- Publicity Photo of Katherine Marlowe
- Born: Kathryn Irene Rea May 25, 1914 Corydon, Iowa, U.S.
- Died: January 2, 2010 (aged 95) Tampa, Florida, U.S.
- Other names: Kea Rea Kathryn Marlowe
- Education: Drake University
- Occupations: Actress, singer
- Spouse: Les Clark ​ ​(m. 1937; div. 1940)​

= Katherine Marlowe (actress) =

American actress (1914–2010)

Katherine Marlowe (born Kathryn Irene Rea; May 25, 1914 – January 2, 2010) was an American singer and film actress in the 1930s, most notably in Dodsworth, which starred Walter Huston, Mary Astor and Ruth Chatterton. Other films included Bridal Grief, Artists and Models and China Passage. She was also known as Kea Rea. Her film name was also seen as Kathryn Marlowe, which was "assigned to her after she lost a battle to retain her own" name.

==Early years==
Marlowe was born in Corydon, Iowa. Her parents were Mr. and Mrs. Fred Rea. During part of her childhood she lived with her grandparents in Benton Harbor, Michigan. She attended Stephens College, where she studied piano, and graduated from Drake University in 1935. While she was at Stephens she sang in weekly sessions with Red Johnson's orchestra; after finishing at Drake, her victory in a contest gained her a contract with Glen Lee's orchestra in Chicago. At Drake she studied dramatics and music and was active in concert tours, operettas, and plays.

==Career==
Marlowe sang with Lee and his orchestra at the Morrison Hotel in Chicago inthe summer of 1935. The performances were broadcast. In the spring of 1936 she sang with Dick Messner's orchestra at the Park Central Hotel in New York City. She left her position with Messner that year to sign a contract with United Artists film company.

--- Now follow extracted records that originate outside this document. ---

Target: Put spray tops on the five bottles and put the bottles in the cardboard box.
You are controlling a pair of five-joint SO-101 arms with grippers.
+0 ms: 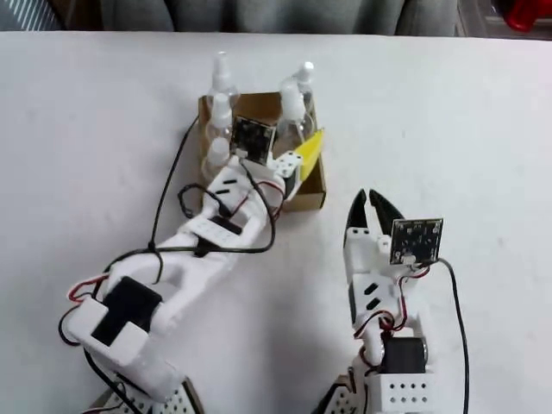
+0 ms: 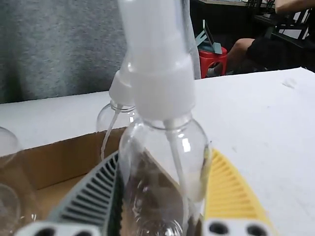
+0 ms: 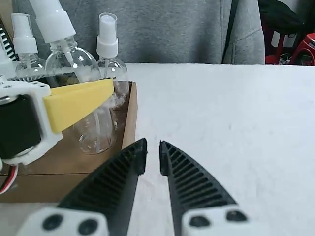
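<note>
Cardboard box (image 1: 308, 203) upper centre on bench (image 1: 448, 121), bottles (image 1: 221, 121) inside. Left end effector (image 1: 297, 145) over box's right part, gripping one bottle (image 1: 291, 108). Right end effector (image 1: 369, 205) lower right of box, apart.

We look over a white bench (image 1: 483, 129) whose top is plain and evenly lit, with only soft shadows on it. Along its far edge grey cloth (image 3: 172, 29) hangs in loose folds, like a curtain, close behind the bench. Past the far right corner the room turns dark, and there we make out a red stool (image 2: 212, 58) among dim furniture.
</note>
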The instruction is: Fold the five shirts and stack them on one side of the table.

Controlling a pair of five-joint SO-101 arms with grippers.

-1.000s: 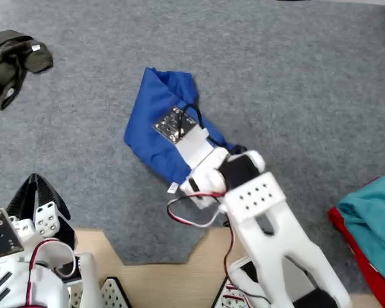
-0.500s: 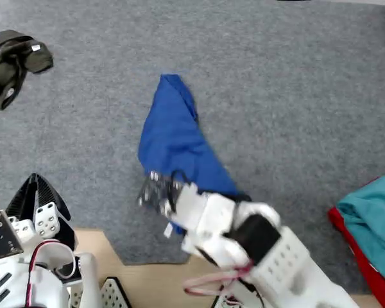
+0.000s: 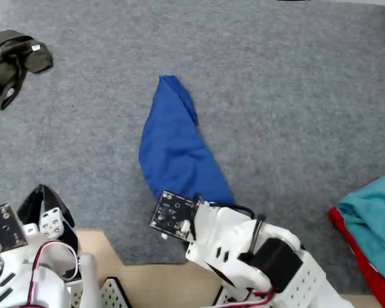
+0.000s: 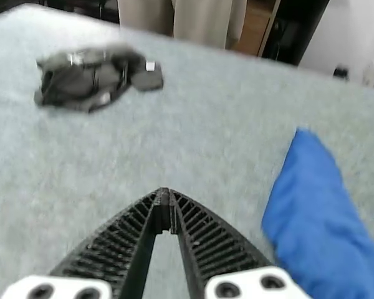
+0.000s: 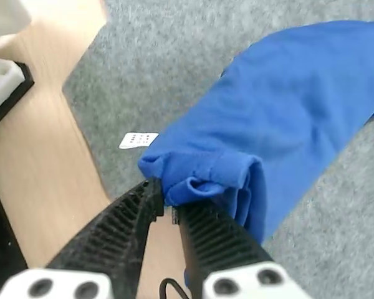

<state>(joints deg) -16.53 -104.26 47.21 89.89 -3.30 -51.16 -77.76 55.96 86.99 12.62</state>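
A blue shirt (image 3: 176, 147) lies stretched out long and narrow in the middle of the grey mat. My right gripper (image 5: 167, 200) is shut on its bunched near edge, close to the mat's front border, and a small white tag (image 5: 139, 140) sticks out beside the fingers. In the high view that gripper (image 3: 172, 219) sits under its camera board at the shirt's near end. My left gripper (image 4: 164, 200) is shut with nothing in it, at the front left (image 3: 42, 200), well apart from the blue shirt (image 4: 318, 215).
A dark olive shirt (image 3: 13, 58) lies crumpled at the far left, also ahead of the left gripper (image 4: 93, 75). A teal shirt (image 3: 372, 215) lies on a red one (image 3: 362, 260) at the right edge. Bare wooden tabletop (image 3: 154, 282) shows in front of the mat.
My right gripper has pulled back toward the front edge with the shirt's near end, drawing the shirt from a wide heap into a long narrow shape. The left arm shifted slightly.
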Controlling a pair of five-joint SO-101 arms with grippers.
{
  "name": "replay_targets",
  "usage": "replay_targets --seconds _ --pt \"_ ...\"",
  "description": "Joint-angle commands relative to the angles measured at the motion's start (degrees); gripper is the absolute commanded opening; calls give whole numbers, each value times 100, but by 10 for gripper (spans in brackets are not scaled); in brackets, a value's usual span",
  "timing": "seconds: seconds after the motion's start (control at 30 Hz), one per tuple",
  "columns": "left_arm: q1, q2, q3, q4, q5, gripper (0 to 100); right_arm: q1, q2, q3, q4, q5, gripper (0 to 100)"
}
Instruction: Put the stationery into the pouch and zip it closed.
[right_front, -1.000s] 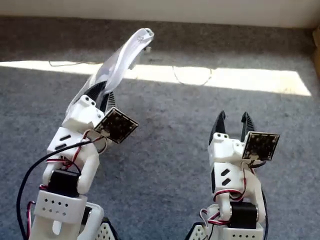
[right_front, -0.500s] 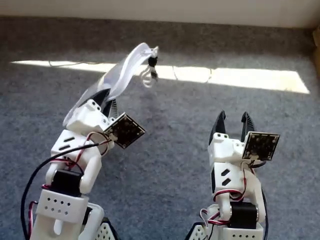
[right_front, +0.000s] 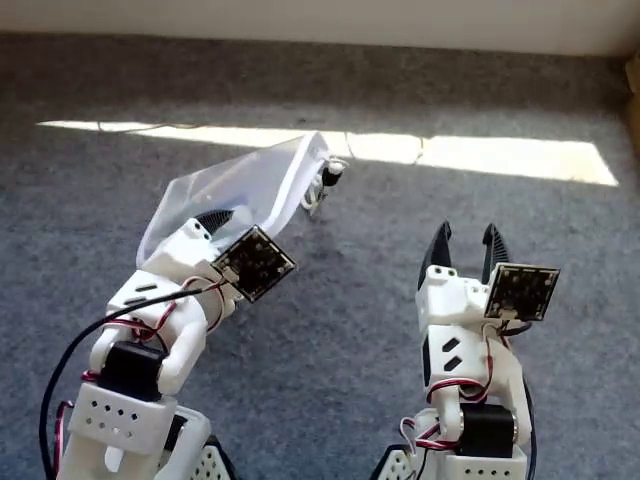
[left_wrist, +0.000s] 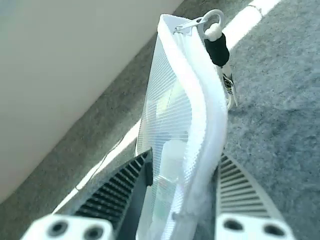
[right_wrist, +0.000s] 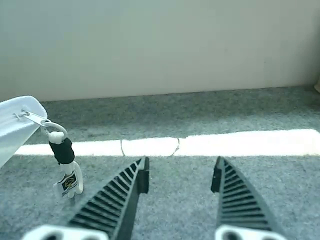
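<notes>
The left jaws clamp the mesh pouch (left_wrist: 167, 107), pale stationery (left_wrist: 172, 155) visible inside from the left wrist; the right jaws gape empty, their wrist view catching the zipper charm (right_wrist: 63, 150) and its unreadable label.

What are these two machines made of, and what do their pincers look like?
The left arm and right arm are white plastic shells with black motors and red, black and white cables. The left end effector and right end effector have black, ribbed, pointed fingers.
</notes>
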Motion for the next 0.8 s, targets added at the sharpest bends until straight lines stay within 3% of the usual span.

Marlowe's career was interrupted in 1943 when a dog bit her, causing injuries that she said would mean being unable to work in films for at least six months. She sued the dog's owner for $31,425 in damages.
In 1956, Marlowe starred in an episode of the Highway Patrol (S2, E3), as the wife to her accomplice husband who was a robber who committed murder in "Trailer Story".

==Other activities==
Marlowe owned a 50-acre farm near Monroe, Iowa, on which she raised corn and pedigreed animals. Her activities there resulted in prizes at county fairs.

==Personal life and death==
Marlowe married actor Les Clark in 1937; they were divorced on January 20, 1940. She died at the age of 95 in Tampa, Florida, after a long period of ill health.